#### YOUR TASK
Start at the line in the entries below that contains "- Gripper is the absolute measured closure", stop at the line that contains "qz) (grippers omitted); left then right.", and output exactly the lines in that span, both ends included.

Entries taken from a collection

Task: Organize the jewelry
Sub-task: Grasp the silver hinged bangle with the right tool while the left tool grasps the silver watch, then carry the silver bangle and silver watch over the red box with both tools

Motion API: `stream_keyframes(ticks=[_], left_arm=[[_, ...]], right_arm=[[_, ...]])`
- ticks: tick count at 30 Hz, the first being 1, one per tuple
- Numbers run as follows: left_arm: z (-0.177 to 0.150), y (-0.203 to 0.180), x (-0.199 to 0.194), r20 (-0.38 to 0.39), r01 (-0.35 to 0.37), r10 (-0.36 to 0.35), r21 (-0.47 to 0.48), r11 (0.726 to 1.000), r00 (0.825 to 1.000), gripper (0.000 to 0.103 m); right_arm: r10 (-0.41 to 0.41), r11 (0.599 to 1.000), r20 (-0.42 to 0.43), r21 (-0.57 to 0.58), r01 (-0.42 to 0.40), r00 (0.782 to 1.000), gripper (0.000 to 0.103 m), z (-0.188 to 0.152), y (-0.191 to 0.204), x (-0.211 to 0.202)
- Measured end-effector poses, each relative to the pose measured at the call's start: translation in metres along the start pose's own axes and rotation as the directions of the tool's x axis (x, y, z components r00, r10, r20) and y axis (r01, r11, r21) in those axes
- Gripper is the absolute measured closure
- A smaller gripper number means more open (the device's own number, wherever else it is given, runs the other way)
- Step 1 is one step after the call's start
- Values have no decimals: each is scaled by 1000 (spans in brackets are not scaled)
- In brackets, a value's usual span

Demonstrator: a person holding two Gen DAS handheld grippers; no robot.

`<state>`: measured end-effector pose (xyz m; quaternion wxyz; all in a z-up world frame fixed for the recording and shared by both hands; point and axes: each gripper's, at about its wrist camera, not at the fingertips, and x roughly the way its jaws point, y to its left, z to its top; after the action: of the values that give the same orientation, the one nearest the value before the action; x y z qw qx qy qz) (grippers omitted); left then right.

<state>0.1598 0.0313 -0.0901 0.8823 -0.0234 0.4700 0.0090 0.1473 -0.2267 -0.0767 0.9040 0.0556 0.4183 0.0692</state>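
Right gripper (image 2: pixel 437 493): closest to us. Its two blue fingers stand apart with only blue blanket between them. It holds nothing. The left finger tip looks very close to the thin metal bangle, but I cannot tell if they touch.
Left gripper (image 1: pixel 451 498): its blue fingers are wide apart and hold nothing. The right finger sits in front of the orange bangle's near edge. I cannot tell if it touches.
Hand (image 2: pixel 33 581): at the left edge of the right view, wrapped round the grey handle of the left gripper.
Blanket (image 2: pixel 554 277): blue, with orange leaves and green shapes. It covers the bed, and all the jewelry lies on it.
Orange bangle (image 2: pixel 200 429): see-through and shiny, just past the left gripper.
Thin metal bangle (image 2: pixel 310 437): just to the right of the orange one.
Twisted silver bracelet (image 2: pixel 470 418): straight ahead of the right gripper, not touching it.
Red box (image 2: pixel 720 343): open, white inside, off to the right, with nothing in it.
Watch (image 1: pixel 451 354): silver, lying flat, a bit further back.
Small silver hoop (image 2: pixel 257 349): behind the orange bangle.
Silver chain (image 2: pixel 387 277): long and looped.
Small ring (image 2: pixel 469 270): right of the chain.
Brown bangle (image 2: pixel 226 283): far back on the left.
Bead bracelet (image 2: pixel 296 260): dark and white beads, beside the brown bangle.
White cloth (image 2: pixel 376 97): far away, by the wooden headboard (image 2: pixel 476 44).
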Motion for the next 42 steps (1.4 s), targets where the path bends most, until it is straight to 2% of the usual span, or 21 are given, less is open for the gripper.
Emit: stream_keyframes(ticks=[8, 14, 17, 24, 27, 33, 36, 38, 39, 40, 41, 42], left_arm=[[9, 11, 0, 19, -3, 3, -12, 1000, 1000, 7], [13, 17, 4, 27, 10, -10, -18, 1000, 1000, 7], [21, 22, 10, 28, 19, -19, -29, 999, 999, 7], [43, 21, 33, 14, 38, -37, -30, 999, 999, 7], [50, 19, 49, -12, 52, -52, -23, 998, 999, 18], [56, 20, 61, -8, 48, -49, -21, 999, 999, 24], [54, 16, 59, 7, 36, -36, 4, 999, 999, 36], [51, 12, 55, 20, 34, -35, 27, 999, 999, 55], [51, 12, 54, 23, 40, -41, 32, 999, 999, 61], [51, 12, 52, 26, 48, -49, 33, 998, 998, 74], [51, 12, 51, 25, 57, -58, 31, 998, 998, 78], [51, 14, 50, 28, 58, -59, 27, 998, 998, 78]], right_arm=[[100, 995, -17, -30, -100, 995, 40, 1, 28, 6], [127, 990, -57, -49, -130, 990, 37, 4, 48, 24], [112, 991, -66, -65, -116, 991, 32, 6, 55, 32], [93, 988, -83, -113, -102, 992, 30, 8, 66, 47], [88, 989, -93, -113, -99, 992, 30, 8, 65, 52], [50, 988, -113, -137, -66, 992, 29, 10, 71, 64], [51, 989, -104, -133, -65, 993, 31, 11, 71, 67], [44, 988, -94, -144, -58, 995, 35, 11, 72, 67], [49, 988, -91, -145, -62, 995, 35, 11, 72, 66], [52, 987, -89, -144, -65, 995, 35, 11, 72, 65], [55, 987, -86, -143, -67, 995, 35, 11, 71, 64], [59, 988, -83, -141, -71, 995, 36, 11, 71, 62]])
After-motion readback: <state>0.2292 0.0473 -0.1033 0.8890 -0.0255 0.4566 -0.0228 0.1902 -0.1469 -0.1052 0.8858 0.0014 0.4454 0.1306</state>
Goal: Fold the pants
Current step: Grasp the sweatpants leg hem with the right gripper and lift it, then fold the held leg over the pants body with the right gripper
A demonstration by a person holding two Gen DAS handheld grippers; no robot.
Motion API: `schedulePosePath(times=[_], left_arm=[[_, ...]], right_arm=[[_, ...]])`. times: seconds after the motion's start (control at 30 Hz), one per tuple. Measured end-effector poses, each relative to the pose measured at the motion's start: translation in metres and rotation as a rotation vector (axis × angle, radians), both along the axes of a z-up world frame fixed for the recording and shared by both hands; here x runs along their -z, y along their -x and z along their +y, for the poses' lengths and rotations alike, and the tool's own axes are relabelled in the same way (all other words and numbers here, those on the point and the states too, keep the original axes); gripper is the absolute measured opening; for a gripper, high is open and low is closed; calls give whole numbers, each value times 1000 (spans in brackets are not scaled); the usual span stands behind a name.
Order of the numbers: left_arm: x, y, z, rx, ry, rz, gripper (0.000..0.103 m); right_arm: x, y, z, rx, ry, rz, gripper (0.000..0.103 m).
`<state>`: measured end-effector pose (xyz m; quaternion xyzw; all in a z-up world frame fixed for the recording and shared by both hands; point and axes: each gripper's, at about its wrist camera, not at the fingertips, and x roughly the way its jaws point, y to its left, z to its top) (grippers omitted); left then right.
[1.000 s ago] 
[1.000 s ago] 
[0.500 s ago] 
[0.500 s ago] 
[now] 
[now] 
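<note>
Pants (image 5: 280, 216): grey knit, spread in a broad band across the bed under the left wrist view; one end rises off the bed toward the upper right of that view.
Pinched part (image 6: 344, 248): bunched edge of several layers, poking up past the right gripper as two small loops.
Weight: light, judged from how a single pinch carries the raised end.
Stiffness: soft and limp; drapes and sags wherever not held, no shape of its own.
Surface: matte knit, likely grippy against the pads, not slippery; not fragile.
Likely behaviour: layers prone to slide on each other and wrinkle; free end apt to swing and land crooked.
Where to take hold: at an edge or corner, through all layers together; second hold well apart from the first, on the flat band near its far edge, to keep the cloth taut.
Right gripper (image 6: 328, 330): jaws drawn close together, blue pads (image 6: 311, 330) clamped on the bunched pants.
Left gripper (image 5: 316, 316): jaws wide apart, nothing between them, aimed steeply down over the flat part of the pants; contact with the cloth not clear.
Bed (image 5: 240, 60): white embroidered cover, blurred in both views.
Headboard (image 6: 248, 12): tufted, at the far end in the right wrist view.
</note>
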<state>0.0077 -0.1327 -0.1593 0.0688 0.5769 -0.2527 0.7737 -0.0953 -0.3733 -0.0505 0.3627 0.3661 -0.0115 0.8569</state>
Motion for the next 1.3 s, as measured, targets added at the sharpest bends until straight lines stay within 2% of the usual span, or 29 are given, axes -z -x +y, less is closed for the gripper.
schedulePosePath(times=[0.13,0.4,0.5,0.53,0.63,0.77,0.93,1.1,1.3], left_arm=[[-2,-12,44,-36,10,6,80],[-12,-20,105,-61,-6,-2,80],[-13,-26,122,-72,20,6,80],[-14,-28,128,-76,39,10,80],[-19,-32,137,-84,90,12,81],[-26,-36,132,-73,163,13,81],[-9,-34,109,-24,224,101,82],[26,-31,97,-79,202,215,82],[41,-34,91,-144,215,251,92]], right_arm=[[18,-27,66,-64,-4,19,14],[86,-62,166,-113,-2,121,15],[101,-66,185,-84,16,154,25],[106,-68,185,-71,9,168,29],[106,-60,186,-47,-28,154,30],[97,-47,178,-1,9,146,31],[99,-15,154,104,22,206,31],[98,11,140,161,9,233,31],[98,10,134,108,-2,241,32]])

#### RESPONSE
- Gripper is the absolute measured closure
- A smaller gripper number means more open (the device's own number, wherever else it is given, runs the other way)
- Step 1 is one step after the call's start
- Values have no decimals: each is scaled by 1000 (spans in brackets are not scaled)
- In brackets, a value's usual span

Demonstrator: a person holding two Gen DAS handheld grippers; no robot.

`<state>`: measured end-effector pose (xyz m; quaternion wxyz; all in a z-up world frame fixed for the recording and shared by both hands; point and axes: each gripper's, at about its wrist camera, not at the fingertips, and x roughly the way its jaws point, y to its left, z to its top; after the action: of the values that give the same orientation, the one nearest the value before the action; x y z qw qx qy qz) (grippers omitted); left then right.

The requested output is complete.